Er nahm mir die Worte aus dem Mund. Was soll ich sagen, wir wurden nicht enttäuscht.
Wir zwängten uns in die Hütte: Dr. Kuvare, Eberhard, Rolf, die Herero-Frauen und eine der Himba- Frauen. Ich hätte gerne ein Schild an die Tür gehängt – „Wegen Überfüllung geschlossen“ –, aber es gab keine Tür. Es gab nur ein Loch in der Wand, durch das wir hineinkletterten. Drinnen war es stockdunkel, und ich gab Bigy ein Zeichen, mit einem Reflektor ein wenig Sonnenlicht ins Innere zu lenken. So konnte ich sehen, was vor sich ging. Dr. Kuvare setzte sich an einen kleinen Tisch. Er legte seinen Spiegel und den Kuduschädel darauf und schloss die Augen. Er wirkte konzentriert. Plötzlich deutete er auf Bigy und murmelte etwas.
„Was sagt er?“, flüsterte ich Eberhard ins Ohr.

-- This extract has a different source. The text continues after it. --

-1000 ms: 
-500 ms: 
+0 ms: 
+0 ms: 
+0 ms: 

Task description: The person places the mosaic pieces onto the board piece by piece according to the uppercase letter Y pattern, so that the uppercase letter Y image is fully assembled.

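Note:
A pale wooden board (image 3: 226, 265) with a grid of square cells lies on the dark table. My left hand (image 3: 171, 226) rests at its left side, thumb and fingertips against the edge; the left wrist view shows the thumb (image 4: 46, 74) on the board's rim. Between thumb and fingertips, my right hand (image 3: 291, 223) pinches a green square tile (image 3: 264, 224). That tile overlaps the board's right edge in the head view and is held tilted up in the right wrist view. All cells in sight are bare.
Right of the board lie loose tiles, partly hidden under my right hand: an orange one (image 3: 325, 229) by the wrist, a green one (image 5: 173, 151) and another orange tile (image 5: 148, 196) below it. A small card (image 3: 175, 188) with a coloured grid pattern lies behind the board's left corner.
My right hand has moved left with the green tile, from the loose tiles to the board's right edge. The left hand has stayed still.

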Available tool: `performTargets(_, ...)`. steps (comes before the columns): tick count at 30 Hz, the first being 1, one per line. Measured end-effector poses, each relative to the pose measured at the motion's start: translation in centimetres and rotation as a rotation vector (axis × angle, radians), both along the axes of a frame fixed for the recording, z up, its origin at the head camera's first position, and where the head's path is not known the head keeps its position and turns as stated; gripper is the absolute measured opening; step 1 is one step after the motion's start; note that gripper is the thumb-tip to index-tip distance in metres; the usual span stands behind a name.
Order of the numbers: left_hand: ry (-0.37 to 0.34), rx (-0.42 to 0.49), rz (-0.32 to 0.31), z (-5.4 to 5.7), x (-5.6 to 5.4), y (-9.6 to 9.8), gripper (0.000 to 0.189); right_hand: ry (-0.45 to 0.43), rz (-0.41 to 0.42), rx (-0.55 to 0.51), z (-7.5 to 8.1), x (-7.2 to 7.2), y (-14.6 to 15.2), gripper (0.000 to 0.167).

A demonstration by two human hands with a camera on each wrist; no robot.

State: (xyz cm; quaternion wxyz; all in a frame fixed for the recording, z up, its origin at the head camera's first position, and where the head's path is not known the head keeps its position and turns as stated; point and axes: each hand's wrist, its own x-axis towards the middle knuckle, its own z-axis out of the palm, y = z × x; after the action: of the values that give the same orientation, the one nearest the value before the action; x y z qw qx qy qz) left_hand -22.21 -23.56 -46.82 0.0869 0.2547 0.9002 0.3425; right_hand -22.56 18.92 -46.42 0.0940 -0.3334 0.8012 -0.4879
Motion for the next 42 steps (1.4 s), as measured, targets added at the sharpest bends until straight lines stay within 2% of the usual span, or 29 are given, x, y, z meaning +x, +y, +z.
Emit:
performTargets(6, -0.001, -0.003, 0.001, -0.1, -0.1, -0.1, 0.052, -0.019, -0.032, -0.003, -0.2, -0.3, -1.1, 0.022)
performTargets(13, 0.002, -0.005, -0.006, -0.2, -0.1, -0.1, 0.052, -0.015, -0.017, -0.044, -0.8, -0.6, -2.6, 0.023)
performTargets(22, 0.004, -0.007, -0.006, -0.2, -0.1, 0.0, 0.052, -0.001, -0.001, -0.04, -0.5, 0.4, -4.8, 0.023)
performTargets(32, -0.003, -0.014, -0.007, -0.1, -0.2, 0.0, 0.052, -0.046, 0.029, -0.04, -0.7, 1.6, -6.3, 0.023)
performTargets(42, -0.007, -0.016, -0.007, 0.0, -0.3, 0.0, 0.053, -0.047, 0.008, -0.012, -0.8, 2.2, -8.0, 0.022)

„Du kannst dich zwar hinter diesem Schild verstecken. Aber ich sehe trotzdem in dein Herz hinein.“
Auch Eberhard hatte geflüstert, und ich war mir sicher, dass Bigy nichts von all dem gehört hatte. Später sagte sie mir, dass sie auf einmal ein eigenartiges Gefühl gehabt habe und am liebsten davon gelaufen wäre.
Wieder murmelte Dr. Kuvare etwas, und Eberhard übersetzte: „Ich werde Blut nehmen.“
Mein lieber Herr Gesangsverein, dachte ich noch, aber zu mehr kam ich nicht mehr. Dr. Kuvare erhob sich, nahm den Unterarm der Himba-Frau und drehte ihn zu sich. Mit einem schmalen Metallstift fuhr er kreuzweise über die Haut.